Step 3: 🔒 Configure OpenSSH for SFTP-Only Access

Then, to make sure the new user cannot access the entire machine, we have to configure OpenSSH so that the it can only access the server via SFTP. To do that open /etc/ssh/sshd_config with a text editor and append the following:

Subsystem sftp internal-sftp

Match User sftpuser
  ChrootDirectory /srv/sftp/%u
  ForceCommand internal-sftp
  X11Forwarding no
  AllowTcpForwarding no
  PasswordAuthentication yes

The restart SSH service for the changes to take effect:

sudo systemctl restart ssh

Step 4: 👀 The Silent Watcher

Finally we had to integrate the watcher logic in our existing Node.js server. For that, we decided to use chokider, which will constantly monitor the upload directory. As soon as a file appears there, it parses it to JSON and inserts into the database. Finally it deletes the file itself as it is no longer needed.

Install Node.js packages:

npm install chokidar xml2js

Add watcher logic directly in your main Node.js file (e.g., index.js):

Example Integration:

import chokidar from "chokidar";
import fs from "fs";
import { parseStringPromise } from "xml2js";
import prisma from "../config/prisma.js";

// Directory to watch:
const WATCH_DIR = "/srv/sftp/sftpuser/uploads"; // or wherever your upload dir is

function initFileWatcher() {
  const watcher = chokidar.watch(WATCH_DIR, {
    persistent: true,
    ignoreInitial: true, // ignore existing files at startup
    awaitWriteFinish: {
      stabilityThreshold: 2000, // amount of time (in ms) to confirm no more writes
      pollInterval: 100, // how often to poll file size changes
    },
  });

  watcher.on("add", async (filePath) => {
    // eslint-disable-next-line no-console
    console.log("New file detected:", filePath);
    try {
      // 1. Read file from disk
      const xmlContent = fs.readFileSync(filePath, "utf8");

      // 2. Parse XML
      const jsonData = await parseStringPromise(xmlContent);

      // 3. Insert into DB
      await prisma.biuContent.create({
        data: { body: JSON.stringify(jsonData) },
      });

      // eslint-disable-next-line no-console
      console.log("Processed file:", filePath);
    } catch (err) {
      // eslint-disable-next-line no-console
      console.error("Error processing file:", filePath, err);
    } finally {
      // 4. Delete file from disk (if desired)
      // eslint-disable-next-line no-console
      console.error("Deleted file:", filePath);
      fs.unlinkSync(filePath);
    }
  });

  watcher.on("error", (error) => {
    // eslint-disable-next-line no-console
    console.error("Watcher error:", error);
  });

  // eslint-disable-next-line no-console
  console.log(`Watcher initialized. Now monitoring: ${WATCH_DIR}`);
}

export default initFileWatcher;
  • Directly integrated within the existing Node.js app
  • Maintains consistency and centralizes schema logic

⚠️ The Devil is in the Details

Some gotchas to watch out for.

  • Important: Do NOT add the Node.js user (ubuntu) to the SFTP chroot group (sftpgroup)—this breaks SSH login (been there, done that 😅)!
  • Always explicitly set ACL permissions to avoid permission conflicts.
  • Regularly verify ACL settings with getfacl.
  • Use ssh -vvv username@host and ftp -vvv username@host (verbose mode flags) to debug any potential permission issues.

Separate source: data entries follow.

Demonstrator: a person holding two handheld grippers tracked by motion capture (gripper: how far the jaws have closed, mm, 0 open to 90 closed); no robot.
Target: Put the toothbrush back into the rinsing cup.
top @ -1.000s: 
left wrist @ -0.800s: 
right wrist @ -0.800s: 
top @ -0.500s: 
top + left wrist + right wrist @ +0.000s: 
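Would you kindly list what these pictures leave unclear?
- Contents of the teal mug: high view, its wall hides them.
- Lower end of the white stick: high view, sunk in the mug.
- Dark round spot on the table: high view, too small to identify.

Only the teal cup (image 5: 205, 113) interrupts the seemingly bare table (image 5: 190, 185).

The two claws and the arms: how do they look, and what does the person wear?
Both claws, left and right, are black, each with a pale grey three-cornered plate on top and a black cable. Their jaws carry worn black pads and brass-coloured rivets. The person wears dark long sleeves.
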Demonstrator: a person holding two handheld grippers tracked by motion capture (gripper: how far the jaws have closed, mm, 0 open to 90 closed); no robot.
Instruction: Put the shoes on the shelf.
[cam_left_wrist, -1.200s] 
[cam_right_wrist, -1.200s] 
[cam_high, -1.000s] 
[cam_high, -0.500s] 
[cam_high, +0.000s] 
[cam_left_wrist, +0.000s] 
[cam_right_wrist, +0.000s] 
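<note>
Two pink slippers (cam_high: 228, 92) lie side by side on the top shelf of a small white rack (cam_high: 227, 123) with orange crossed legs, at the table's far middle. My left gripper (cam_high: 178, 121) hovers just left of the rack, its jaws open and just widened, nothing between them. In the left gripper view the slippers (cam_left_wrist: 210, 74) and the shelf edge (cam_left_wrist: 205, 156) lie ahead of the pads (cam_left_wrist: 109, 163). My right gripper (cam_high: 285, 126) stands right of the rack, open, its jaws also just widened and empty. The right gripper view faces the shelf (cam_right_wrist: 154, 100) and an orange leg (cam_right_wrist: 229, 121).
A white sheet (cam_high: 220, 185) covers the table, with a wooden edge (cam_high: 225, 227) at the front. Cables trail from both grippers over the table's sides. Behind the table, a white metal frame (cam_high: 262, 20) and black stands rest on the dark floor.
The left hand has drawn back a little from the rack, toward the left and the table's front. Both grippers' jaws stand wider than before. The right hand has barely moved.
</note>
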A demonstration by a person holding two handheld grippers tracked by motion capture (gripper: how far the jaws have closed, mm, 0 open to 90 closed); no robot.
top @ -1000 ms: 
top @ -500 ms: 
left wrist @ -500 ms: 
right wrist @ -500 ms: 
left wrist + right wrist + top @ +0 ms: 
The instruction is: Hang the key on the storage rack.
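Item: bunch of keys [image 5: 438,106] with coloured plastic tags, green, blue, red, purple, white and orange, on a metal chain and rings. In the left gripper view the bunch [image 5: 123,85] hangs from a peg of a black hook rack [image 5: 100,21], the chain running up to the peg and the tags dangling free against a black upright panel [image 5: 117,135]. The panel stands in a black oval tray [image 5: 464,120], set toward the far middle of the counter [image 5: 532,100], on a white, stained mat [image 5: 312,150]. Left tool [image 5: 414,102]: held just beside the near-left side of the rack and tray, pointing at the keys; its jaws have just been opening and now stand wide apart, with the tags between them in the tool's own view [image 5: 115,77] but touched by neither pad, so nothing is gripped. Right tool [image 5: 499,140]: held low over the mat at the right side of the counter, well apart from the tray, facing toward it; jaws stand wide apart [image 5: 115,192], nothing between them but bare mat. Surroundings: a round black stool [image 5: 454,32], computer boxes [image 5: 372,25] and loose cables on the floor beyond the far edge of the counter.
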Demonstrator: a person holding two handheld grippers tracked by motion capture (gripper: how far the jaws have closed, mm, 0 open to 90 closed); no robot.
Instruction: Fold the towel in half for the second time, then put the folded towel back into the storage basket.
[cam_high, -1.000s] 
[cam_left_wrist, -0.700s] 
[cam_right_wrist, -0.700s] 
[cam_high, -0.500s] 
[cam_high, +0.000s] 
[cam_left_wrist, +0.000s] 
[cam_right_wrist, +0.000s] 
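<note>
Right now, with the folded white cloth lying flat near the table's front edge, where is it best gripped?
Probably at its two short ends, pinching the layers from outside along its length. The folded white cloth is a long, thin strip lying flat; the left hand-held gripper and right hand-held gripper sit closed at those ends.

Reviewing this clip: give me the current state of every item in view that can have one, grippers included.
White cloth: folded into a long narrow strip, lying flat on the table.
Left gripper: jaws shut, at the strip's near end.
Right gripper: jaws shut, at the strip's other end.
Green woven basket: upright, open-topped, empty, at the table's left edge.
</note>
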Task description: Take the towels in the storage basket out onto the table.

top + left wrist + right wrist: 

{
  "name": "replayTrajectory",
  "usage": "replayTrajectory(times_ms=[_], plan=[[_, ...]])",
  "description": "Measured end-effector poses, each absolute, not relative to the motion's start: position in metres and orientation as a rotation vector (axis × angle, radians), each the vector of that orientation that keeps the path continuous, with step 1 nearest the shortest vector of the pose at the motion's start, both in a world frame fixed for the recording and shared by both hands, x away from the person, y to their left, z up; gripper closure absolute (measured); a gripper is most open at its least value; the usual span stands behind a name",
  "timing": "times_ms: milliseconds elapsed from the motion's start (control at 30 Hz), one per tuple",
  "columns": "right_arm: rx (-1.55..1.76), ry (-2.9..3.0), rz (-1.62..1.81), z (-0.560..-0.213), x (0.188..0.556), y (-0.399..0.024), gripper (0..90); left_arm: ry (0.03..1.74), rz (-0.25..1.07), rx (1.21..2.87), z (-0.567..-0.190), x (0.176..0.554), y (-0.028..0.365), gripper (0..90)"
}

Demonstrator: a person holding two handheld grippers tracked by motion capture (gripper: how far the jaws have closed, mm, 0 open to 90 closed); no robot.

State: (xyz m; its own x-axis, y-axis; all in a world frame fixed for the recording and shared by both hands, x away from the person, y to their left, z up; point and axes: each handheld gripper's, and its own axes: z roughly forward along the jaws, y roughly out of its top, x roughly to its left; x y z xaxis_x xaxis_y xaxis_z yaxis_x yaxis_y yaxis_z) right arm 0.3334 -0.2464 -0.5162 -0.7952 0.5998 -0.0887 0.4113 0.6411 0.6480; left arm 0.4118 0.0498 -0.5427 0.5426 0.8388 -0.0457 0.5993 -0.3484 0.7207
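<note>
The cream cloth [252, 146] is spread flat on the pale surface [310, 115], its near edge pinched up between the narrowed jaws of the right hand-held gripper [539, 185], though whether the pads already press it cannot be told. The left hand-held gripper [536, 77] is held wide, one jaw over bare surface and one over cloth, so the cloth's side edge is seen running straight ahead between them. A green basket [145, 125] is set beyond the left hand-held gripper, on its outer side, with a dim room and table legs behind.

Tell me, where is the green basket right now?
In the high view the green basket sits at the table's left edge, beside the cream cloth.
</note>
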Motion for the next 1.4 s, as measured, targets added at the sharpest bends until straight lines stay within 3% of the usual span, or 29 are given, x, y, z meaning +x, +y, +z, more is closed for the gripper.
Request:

📚 Resources on my reading list as a follow up.


🎉 Conclusion

By combining all these basic tools, we managed to quickly build a MVP solution within a couple of hours. We also made the system robust and secure to our best knowledge by carefully managing the access of the FTP user. I am open to hearing any flaw or issues with the system, so any advise are much appreciated!